We introduce the Lateral Transfer Map (LTM), a tool for students to actively and visually explore the transfer of ideas, skills, and concepts across concurrent coursework. The LTM is an extension of a concept map, replacing interconnected concepts with courses. Just as a concept map represents the interconnectivity of concepts and ideas, the LTM represent the connectedness of courses, illustrating how knowledge and information learned in one course is used in another. LTMs draw from the theory of knowledge transfer across disciplinary domains and contexts. LTMs are appropriate for use in any course; we describe its use in an introductory course for STEM majors to help students understand connections and motivations in first-year courses. LTMs also represent a useful diagnostic for instructors to better understand and address how students view connections (or lack thereof) among disciplines or concurrent coursework.

Primary Image: A lateral transfer map drawn by a student in the Metacognition course to illustrate how she transfers information or skills from one class to another.

Citation

Hane EN, Quiñones de Magalhães RM, Nguyen E, Franklin SV. 2020. Lateral transfer maps as a metacognitive tool in first year STEM courses.

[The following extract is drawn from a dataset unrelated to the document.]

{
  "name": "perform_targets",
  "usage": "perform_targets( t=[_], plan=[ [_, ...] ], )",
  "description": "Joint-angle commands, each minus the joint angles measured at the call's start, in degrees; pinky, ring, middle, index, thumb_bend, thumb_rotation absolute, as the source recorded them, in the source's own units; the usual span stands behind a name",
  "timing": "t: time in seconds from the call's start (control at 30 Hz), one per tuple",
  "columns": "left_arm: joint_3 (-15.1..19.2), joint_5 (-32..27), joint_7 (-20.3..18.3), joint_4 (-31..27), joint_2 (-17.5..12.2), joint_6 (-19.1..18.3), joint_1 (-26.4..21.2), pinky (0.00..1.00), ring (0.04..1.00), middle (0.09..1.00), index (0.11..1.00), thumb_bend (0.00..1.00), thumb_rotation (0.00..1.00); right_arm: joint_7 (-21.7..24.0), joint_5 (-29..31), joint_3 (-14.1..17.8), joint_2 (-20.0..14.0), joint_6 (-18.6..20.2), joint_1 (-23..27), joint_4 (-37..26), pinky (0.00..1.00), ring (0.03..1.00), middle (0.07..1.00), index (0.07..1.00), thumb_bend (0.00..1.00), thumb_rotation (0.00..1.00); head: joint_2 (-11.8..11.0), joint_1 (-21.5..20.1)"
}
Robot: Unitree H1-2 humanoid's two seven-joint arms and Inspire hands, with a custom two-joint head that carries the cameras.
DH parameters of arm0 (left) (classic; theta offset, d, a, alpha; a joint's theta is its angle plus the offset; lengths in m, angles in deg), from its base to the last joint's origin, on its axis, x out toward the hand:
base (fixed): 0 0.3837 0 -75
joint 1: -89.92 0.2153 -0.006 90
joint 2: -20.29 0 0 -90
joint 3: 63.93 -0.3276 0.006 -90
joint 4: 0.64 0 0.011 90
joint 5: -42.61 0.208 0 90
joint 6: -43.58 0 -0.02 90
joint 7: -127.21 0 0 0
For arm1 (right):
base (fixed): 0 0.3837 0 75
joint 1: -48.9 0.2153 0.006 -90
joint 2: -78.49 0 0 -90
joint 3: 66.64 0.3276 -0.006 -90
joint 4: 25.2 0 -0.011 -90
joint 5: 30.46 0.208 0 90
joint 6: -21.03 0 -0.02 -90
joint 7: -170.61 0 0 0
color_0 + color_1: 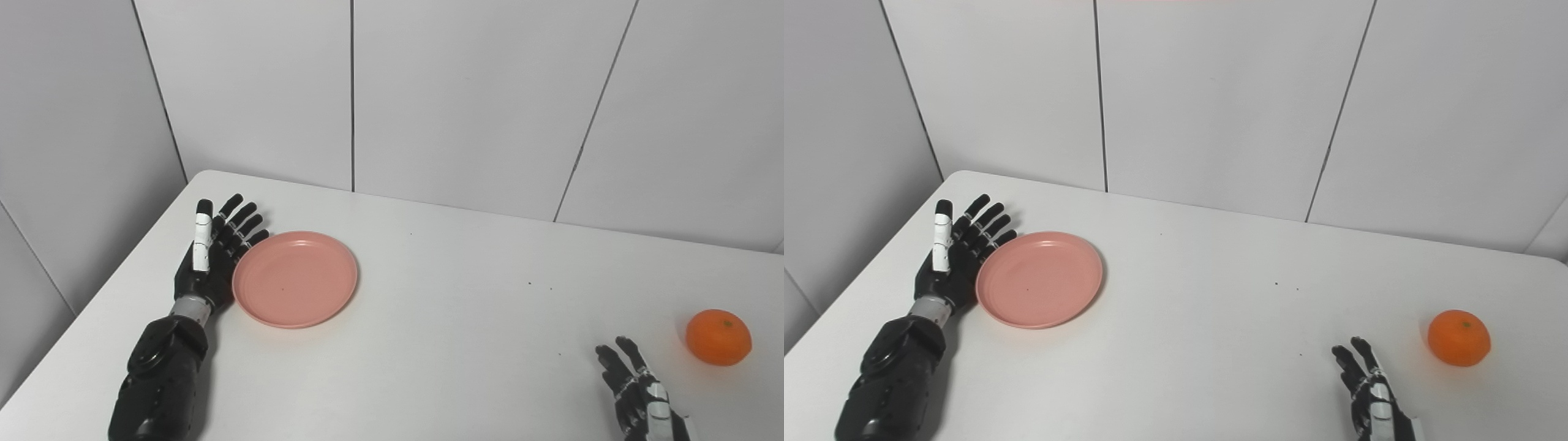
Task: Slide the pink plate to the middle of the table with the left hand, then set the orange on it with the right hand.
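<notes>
The left hand [205, 260] lies at the table's left side, fingers [240, 223] stretched out and spread apart, holding nothing. Its palm side faces the plate [295, 278] and sits right against the plate's left rim; whether it actually presses on the rim cannot be told. The forearm runs back to the bottom edge along the left of the table [441, 318].

The plate is pink, round and shallow, lying flat and bare on the left half of the table, clearly left of the middle. The white tabletop between it and the right side carries only a few small dark specks.

Low on the right, the right hand [1369, 395] comes in from the bottom edge, partly cut off by the frame. Its fingers [1356, 361] point up and away, apart from one another, with nothing in them.

The orange [718, 337] sits on the table near the right edge, just right of that hand and a little beyond it, not touching it, well apart from the plate.
</notes>
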Motion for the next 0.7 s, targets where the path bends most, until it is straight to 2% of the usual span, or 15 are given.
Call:
perform_targets(
  t=[0.0, 0.23, 0.4, 0.53, 0.67],
  plan=[
    [-0.94, 1.04, 1.07, 0.01, 0.84, -2.67, 1.14, 0.79, 0.875, 0.848, 0.826, 0.82, 0.81, -0.06, 0.41, -1.72, 1.80, 1.37, -2.78, 2.81, 0.96, 0.908, 0.846, 0.901, 0.74, 0.98, 0.16, 0.02],
    [-1.40, 0.64, 1.53, -0.96, 1.94, -3.65, 1.72, 0.82, 0.885, 0.857, 0.812, 0.79, 0.82, -0.14, 0.39, -1.82, 1.74, 1.30, -2.87, 2.82, 0.96, 0.909, 0.849, 0.908, 0.73, 0.98, 0.33, -0.05],
    [-2.16, 1.56, 2.61, -1.97, 2.83, -4.12, 2.15, 0.76, 0.860, 0.852, 0.812, 0.83, 0.82, -0.38, 0.20, -1.92, 1.83, 1.70, -2.91, 2.67, 0.96, 0.907, 0.849, 0.904, 0.73, 0.98, 0.37, -0.09],
    [-2.43, 0.97, 2.49, -2.48, 4.10, -4.32, 2.55, 0.76, 0.854, 0.830, 0.825, 0.82, 0.80, -0.41, 0.30, -2.00, 1.86, 1.80, -2.90, 2.72, 0.97, 0.910, 0.849, 0.900, 0.74, 0.98, 0.44, -0.19],
    [-2.37, 1.45, 4.29, -3.15, 5.78, -4.86, 2.81, 0.78, 0.851, 0.831, 0.837, 0.82, 0.79, -0.52, 0.36, -2.06, 2.00, 1.99, -3.01, 2.47, 0.96, 0.912, 0.849, 0.900, 0.74, 0.98, 0.61, -0.32]
  ],
)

CourseSource. https://doi.org/10.24918/cs.2020.45

Article Context

Article Type

  • Teaching Tools and Strategies

Course Level

  • Introductory

Bloom's Cognitive Level

  • Synthesis/Evaluation/Creation

Vision and Change Core Competencies

  • Ability to tap into the interdisciplinary nature of science
  • Ability to communicate and collaborate with other disciplines
  • Ability to understand the relationship between science and society

Vision and Change Core Concepts

  • Information flow, exchange and storage

Class Type

  • Seminar

Class Size

  • 1-50
  • 51-100
  • 101+

Audience

  • Life Sciences Major
  • Non-Life Science Major

Lesson Length

  • Portion of one class period

Key Scientific Process Skills

  • Reviewing prior research

Pedagogical Approaches

  • Reflective Writing
  • Concept Maps
  • Interactive Lecture

Principles of How People Learn

  • Motivates student to learn material
  • Focuses student on the material to be learned
  • Reveals prior knowledge
  • Requires student to do the bulk of the work

Assessment Type

  • Assessment of individual student performance
  • Homework
  • Create a concept map
  • Participate in discussion
  • Respond to metacognition/reflection prompt

Inclusive Teaching

The Lateral Transfer Map is designed to be an individual activity that is open to all students, independent of academic background, identity, or major. As a result of doing this activity, students will be able to recognize and appreciate the contribution of the separate courses in the curriculum to one another and to their intended career, placing value not only on their STEM courses, but on their General Education courses as well. Through sharing their own experiences, students are exposed to the different perspectives of their peers, thus validating diverse perspectives and supporting contributions from other students. The use of LTM supports the development of metacognitive skills, particularly monitoring one's own learning. Aspects of identity, including being aware of ways in which learning and identity intersect, can be included in classroom discussions around the LTMs, especially if the assignment is expanded to include extracurricular activities (in addition to courses) or if a Longitudinal Transfer Map is done, which would include past learning as well as projected future learning needs. These metacognitive skills play an important role in the development of not just self-regulation of learning, but also self-efficacy (14). Developing these skills helps make classrooms more inclusive and supports the retention of students who might otherwise be excluded from STEM fields (15).

Active Learning

This tool is designed to reinforce the principle of knowledge transfer by having the students reflect on their concurrent courses and physically connect the courses through the skills or knowledge that is transferred between them. Students must evaluate each course, the types of knowledge and/or skills obtained and required in those courses to be able to establish the connections.

Assessment

Assessment of the Lateral Transfer Maps depends on the metacognitive skill desired. We found our students to initially draw lines (not arrows), indicating connections but not a direction of information flow, and also often failed to articulate the specific information, content or skills transferred. As a result, we graded specifically for these elements and did not, for example, count connections or connection density. We provided comments and suggestions for improvement on the LTMs, encouraging further exploration of areas of the map that appeared sparse or if there were few connections represented.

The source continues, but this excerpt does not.